On 4 December 1786, 21 year old Hannah married Joseph Talbot at Batley Parish church. Hannah and Joseph had five children over the next ten years: Letitia, John, Jane, Stephen and Joseph. Sadly, Hannah lost her husband Joseph in January 1797 and her baby son Joseph only 6 months later, leaving her a 32 year old widow with 4 young children and probably dependent on her extended family for support. The two Joseph’s were buried together and their monumental inscription says they were of Havercroft, Batley.
Meanwhile, on 29 November 1790, Hannah’s younger sister, Jane, married George Newsome, another Batley clothier. Jane and George had four children: Sally, John (died 1798), Mary and Abram, before Jane died on 5 July 1800, at only 30 years old, leaving George a widower with three young children. George seems to have what many men in his position did and immediately looked around for another wife to take care of his children. I have come across this a number of times in my family tree…
On 20 September 1800, just a couple of months after Jane died, Hannah Talbot nee Blakeley and George Newsome applied for a licence to marry in Batley Parish church. In England prior to 1907, a marriage to a deceased wife’s sister (or deceased husband’s brother) was not valid due to the relationship being within a prohibited degree of affinity, so George and Hannah had a problem. It seems that they were not able to marry in Batley, so a couple of days later, on 23 September 1800, having tweaked a few facts, such as their ages, they applied for a licence to marry in nearby Rothwell Parish Church. This time, the wedding went ahead. John Sheard, one of the witnesses, was Maria Blakeley’s husband (Hannah’s older sister), so presumably the Blakeley family were happy enough with the marriage. In any case, Hannah and George must have been determined as a marriage licence would have been a considerable expense. By a quirk of marriage law, their marriage became legally valid in 1835, while they were both still alive.

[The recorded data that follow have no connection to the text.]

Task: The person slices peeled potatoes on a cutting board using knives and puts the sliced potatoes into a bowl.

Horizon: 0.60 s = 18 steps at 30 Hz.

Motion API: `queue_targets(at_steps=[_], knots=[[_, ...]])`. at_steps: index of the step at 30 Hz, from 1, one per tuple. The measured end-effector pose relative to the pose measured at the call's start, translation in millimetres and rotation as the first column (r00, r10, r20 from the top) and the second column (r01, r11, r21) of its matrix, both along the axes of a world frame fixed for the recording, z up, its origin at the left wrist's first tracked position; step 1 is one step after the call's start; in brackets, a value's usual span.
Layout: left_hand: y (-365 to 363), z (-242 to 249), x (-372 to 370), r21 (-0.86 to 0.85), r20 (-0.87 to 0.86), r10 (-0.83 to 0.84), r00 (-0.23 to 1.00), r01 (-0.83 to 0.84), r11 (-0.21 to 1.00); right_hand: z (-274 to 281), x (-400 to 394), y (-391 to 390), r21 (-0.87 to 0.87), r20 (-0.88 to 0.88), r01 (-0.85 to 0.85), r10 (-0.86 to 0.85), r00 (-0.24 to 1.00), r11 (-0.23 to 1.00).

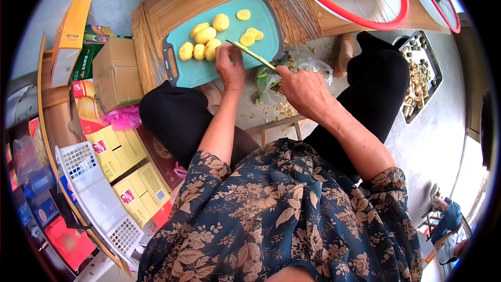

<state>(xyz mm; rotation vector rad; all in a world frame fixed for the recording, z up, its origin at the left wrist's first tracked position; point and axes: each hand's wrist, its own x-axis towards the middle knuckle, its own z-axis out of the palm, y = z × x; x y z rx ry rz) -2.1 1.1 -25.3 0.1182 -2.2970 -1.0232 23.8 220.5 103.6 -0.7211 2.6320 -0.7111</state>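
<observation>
In my right hand [305,91] is a knife [255,56], gripped by its handle, with its blade slanting up and left over the turquoise cutting board [195,75]. Yellowish potato shows along the blade. My left hand [229,67] has its fingers bent at the board's near edge, closed against a peeled potato [211,49]; the hand partly hides where they meet. Several more peeled potatoes [205,35] lie in a group left of the blade. Beyond the knife are a few round potato slices [248,38] and a single slice [243,14].
Thin skewers [292,2] lie on the wooden table right of the board. A red-rimmed bowl [399,18] holds pale green slices. Below sits a plastic bag [308,68] with scraps. A tray of skewered food [417,73] stands at right; cardboard boxes [117,73] stand at left.
</observation>
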Motion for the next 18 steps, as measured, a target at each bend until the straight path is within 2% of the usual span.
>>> queue_targets(at_steps=[12, 18], knots=[[-1.4, -1.6, 1.3, 0.056, 0.064, -0.008, 0.998, 0.004, 0.998, 4.4, -4.2, -6.0, 0.062, 0.067, 0.011, -0.016, 0.998, 0.998], [-2.6, -3.1, 0.6, 0.029, 0.047, -0.014, 0.999, 0.013, 1.000, -9.9, -8.5, -11.8, 0.018, -0.024, -0.017, 0.017, 1.000, 1.000]])
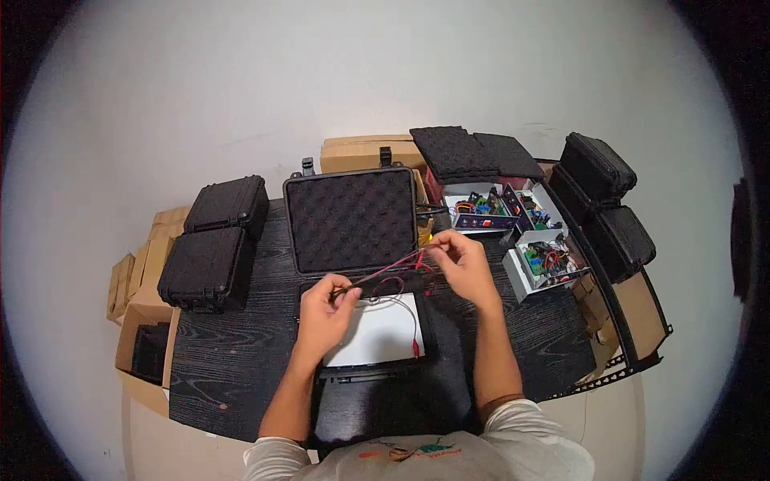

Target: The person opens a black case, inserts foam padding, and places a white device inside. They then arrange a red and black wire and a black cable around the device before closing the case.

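Observation:
My left hand point(325, 317) pinches a thin red and dark cable point(385, 271) over the near half of an open black hard case. Higher and to the right, my right hand point(465, 268) has its fingers closed on the same cable. Between the hands the cable runs fairly straight, and a loop hangs below it. A red alligator clip point(416, 348) dangles from one end over a white panel point(373, 333) in the case. More red clip parts hang just below my right fingers, too small to make out fully. The case's lid point(351, 220), lined with dark egg-crate foam, stands raised behind.
Closed black cases are stacked at left point(204, 264) and right point(626, 240). White boxes with circuit boards and wires point(481, 210) sit at the back right, with dark foam sheets point(473, 152) behind. A cardboard box point(144, 373) stands beside the table's left edge.

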The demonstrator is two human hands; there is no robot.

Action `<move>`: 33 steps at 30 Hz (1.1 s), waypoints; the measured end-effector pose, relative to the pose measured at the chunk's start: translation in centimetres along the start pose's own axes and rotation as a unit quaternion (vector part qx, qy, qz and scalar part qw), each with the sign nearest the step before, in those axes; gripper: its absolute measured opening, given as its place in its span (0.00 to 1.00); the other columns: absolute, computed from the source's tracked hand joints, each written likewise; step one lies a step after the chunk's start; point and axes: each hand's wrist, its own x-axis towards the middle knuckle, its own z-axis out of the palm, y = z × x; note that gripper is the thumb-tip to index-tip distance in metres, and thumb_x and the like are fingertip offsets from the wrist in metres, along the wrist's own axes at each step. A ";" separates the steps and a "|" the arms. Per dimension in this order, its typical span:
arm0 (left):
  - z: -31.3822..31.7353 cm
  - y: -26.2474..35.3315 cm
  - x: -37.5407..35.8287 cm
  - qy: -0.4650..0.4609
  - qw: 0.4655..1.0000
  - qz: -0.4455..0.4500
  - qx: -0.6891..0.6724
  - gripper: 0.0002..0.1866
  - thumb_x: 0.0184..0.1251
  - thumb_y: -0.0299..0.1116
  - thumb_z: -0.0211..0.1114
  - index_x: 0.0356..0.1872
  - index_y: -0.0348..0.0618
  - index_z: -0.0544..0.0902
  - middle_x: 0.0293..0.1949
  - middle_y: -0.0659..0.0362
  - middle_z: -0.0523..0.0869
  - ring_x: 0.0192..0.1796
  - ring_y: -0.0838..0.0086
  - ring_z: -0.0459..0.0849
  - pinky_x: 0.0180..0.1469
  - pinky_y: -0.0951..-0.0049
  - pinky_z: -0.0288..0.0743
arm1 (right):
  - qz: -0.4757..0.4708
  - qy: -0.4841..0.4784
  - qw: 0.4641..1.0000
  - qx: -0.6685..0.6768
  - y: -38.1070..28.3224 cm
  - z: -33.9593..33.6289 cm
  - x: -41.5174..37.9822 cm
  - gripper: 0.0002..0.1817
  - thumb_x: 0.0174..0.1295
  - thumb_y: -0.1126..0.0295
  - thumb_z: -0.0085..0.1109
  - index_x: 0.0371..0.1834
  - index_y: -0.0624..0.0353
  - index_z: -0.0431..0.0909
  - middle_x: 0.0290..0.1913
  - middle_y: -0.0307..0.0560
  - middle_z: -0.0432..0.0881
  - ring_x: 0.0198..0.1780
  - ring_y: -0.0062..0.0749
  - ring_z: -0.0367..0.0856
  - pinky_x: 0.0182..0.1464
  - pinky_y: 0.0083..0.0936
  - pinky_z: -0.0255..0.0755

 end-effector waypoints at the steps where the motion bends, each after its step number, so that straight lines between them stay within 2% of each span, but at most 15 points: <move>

Hannah and George, already having seven children between them, had three more: William, Hannah (my ancestor) and Jane. Sadly, Hannah’s children John and Jane died in September 1802 – perhaps there was a bug of some sort doing the rounds. In addition, three more of the children died as adults before Hannah and George, including my ancestor, the younger Hannah (who also married a Talbot).
Hannah Newsome (nee Talbot and Blakeley) died on 28 September 1838, age 73. She was buried at Batley Parish Church on 2 October 1838 with memorial stone commemorating her, her sister Jane, nephew John and husband George. George died in 1845.
For some reason unknown to me, many years later in 1862, son William applied for probate for both of his parents. Hannah’s estate was valued at less than £20, as was George’s.
Hannah’s life seems to have been typical of women of her time and station. Even her questionable second marriage was not that unusual and certainly understandable.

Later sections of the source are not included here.